Required work:
Without the pictures, output all of the data exactly.

Material provided:

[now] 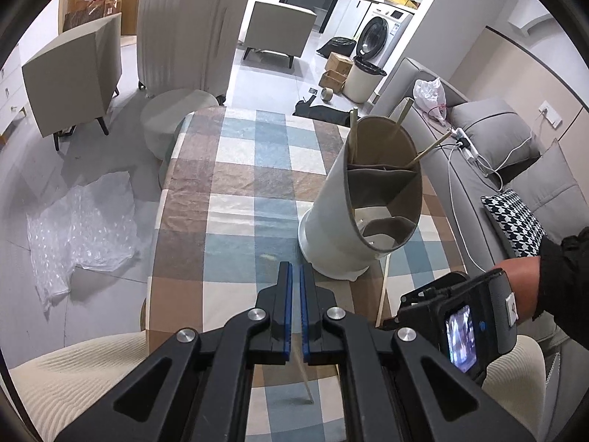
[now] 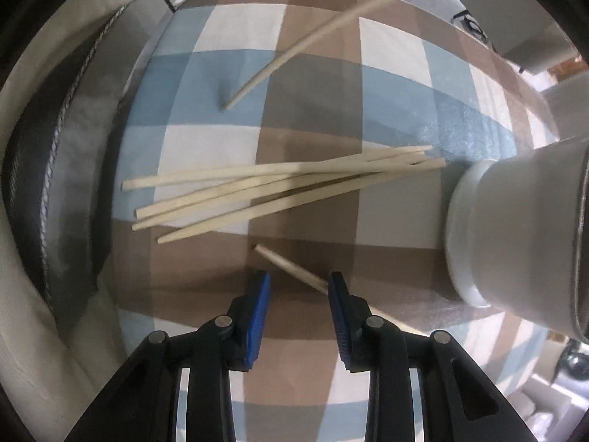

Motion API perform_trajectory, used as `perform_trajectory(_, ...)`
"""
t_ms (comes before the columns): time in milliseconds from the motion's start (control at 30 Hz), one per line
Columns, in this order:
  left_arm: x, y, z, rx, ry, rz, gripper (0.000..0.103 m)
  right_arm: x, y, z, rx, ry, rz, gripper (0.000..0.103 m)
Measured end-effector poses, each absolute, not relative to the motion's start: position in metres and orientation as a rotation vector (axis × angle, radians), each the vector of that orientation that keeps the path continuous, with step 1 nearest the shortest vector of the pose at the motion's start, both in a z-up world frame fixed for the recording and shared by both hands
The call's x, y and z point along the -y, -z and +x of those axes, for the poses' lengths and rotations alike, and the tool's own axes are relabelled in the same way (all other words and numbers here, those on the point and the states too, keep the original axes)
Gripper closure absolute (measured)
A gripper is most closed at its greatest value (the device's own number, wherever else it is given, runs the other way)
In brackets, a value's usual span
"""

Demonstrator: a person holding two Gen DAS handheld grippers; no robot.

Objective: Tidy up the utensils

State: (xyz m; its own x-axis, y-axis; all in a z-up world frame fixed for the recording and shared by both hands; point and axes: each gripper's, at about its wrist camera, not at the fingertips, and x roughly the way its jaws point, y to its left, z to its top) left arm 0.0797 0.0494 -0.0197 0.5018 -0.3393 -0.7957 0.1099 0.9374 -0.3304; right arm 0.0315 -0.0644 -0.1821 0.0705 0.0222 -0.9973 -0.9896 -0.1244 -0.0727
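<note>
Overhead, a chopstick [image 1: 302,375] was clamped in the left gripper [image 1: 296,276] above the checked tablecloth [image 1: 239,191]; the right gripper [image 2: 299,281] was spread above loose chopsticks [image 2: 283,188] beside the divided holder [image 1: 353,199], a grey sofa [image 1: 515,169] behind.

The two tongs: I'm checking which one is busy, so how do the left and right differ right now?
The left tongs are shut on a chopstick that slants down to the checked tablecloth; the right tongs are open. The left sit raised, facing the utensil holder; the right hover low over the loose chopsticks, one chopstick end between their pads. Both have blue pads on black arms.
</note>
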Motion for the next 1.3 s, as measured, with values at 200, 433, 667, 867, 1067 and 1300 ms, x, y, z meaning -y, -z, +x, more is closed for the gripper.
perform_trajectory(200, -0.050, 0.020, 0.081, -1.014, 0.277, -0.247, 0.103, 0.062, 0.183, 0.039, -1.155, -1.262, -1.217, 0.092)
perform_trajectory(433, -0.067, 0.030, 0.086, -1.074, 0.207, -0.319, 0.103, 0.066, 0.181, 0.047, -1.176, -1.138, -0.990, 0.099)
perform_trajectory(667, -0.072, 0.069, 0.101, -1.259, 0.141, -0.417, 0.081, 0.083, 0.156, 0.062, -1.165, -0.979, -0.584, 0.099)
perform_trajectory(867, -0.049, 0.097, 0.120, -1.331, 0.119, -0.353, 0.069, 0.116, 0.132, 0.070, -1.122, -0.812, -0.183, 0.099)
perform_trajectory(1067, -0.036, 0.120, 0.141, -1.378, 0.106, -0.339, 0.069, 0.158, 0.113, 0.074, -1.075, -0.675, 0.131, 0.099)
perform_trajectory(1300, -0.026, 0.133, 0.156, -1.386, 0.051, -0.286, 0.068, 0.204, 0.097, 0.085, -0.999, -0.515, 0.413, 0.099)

Solution for this exercise:
[now] 
[now] 

Motion API perform_trajectory, used as `perform_trajectory(_, ...)`
"""
t_ms (comes before the columns): time in milliseconds from the motion's start (control at 30 Hz), one per line
Columns, in this order:
  left_arm: x, y, z, rx, ry, rz, gripper (0.000..0.103 m)
  right_arm: x, y, z, rx, ry, rz, gripper (0.000..0.103 m)
Measured end-effector poses, each absolute, not relative to the motion's start: position in metres and orientation as a rotation vector (axis × angle, radians), each the vector of that orientation that keeps the path continuous, with step 1 nearest the shortest vector of the pose at the motion's start, both in a z-up world frame fixed for the recording and shared by both hands
The call's x, y and z point along the -y, -z and +x of those axes, for the poses' lengths and rotations alike, and the tool's own axes are relabelled in the same way (all other words and numbers here, those on the point and the states too, keep the original axes)
Gripper closure absolute (measured)
A gripper is most closed at its greatest value (the device's own number, wherever else it is given, runs the other way)
In brackets, a value's usual span
"""

Demonstrator: a person holding two Gen DAS handheld grippers; no robot.

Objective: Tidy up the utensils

State: (xyz m; its own x-axis, y-axis; all in a z-up world frame fixed for the recording and shared by both hands; point and axes: each gripper's, at about its wrist camera, not at the fingertips, and x roughly the way its jaws point, y to its left, z to its top) left arm 0.0797 0.0494 -0.0197 0.5018 -0.3393 -0.7957 0.1099 0.9374 -0.3304; right arm 0.0315 -0.0644 -0.1821 0.0705 0.0222 -0.9973 -0.9896 -0.1244 -0.0727
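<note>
Overhead, a chopstick [image 1: 302,375] was clamped in the left gripper [image 1: 296,276] above the checked tablecloth [image 1: 239,191]; the right gripper [image 2: 299,281] was spread above loose chopsticks [image 2: 283,188] beside the divided holder [image 1: 353,199], a grey sofa [image 1: 515,169] behind.

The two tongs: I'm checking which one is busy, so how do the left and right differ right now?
The left tongs are shut on a chopstick that slants down to the checked tablecloth; the right tongs are open. The left sit raised, facing the utensil holder; the right hover low over the loose chopsticks, one chopstick end between their pads. Both have blue pads on black arms.
</note>
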Motion for the next 1.3 s, as measured, with values at 200, 433, 667, 867, 1067 and 1300 ms, x, y, z meaning -y, -z, +x, more is closed for the gripper.
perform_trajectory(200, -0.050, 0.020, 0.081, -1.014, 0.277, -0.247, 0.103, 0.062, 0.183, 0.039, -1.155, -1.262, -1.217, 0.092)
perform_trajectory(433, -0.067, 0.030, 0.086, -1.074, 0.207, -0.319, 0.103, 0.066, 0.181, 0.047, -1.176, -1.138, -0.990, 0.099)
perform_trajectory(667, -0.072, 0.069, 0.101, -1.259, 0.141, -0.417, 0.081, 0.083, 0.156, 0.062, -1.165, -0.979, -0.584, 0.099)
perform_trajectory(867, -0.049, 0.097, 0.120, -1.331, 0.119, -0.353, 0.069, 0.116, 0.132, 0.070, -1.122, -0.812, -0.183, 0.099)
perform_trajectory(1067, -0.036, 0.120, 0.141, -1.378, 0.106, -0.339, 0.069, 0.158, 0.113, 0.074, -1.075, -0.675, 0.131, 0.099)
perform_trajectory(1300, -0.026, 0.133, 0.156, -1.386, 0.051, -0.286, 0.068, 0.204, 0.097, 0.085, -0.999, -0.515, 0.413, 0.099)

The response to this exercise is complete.